Re: Use generation context to speed up tuplesorts - Mailing list pgsql-hackers

From Ronan Dunklau
Subject Re: Use generation context to speed up tuplesorts
Date
Msg-id 8046109.NyiUUSuA9g@aivenronan
Whole thread Raw
In response to Re: Use generation context to speed up tuplesorts  (Tomas Vondra <tomas.vondra@enterprisedb.com>)
Responses Re: Use generation context to speed up tuplesorts
List pgsql-hackers
Le jeudi 9 septembre 2021, 15:37:59 CET Tomas Vondra a écrit :
> And now comes the funny part - if I run it in the same backend as the
> "full" benchmark, I get roughly the same results:
>
>       block_size | chunk_size | mem_allocated | alloc_ms | free_ms
>      ------------+------------+---------------+----------+---------
>            32768 |        512 |     806256640 |    37159 |   76669
>
> but if I reconnect and run it in the new backend, I get this:
>
>       block_size | chunk_size | mem_allocated | alloc_ms | free_ms
>      ------------+------------+---------------+----------+---------
>            32768 |        512 |     806158336 |   233909 |  100785
>      (1 row)
>
> It does not matter if I wait a bit before running the query, if I run it
> repeatedly, etc. The machine is not doing anything else, the CPU is set
> to use "performance" governor, etc.

I've reproduced the behaviour you mention.
I also noticed asm_exc_page_fault showing up in the perf report in that case.

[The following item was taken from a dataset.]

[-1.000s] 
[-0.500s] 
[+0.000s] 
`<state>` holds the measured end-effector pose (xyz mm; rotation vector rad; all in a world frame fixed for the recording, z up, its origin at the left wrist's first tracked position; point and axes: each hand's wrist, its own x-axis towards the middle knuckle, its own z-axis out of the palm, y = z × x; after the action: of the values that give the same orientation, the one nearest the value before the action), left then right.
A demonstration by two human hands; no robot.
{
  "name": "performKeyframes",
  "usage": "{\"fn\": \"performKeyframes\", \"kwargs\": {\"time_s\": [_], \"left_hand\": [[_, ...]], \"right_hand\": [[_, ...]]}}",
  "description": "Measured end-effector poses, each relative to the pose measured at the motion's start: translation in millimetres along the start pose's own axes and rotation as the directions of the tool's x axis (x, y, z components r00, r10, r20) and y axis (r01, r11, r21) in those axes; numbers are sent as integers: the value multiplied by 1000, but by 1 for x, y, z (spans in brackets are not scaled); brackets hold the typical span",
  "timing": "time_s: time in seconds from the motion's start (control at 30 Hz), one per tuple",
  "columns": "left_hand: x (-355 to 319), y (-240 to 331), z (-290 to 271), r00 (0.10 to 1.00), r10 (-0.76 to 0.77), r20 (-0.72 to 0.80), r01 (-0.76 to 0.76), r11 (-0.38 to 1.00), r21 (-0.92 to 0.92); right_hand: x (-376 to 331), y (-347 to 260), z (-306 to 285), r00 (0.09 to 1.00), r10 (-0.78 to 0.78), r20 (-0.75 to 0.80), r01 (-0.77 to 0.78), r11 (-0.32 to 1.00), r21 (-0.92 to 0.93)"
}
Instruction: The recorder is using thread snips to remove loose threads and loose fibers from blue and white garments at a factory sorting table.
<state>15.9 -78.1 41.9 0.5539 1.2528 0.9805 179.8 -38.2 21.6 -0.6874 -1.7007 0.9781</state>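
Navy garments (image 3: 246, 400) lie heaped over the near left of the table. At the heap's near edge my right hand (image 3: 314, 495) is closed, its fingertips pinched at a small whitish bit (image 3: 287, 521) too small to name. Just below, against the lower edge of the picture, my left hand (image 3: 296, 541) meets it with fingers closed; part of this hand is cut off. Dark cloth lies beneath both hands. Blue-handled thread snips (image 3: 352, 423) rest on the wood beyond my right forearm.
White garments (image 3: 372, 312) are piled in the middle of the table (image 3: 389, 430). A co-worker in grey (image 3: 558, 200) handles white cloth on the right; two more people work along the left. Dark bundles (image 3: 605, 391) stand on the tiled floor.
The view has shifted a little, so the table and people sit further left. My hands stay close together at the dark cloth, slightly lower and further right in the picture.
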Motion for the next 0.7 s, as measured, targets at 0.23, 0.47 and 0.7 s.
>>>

Running an strace on it shows that in one case, we have a lot of brk calls,
while when we run in the same process as the previous tests, we don't.

My suspicion is that the previous workload makes glibc malloc change it's
trim_threshold and possibly other dynamic options, which leads to constantly
moving the brk pointer in one case and not the other.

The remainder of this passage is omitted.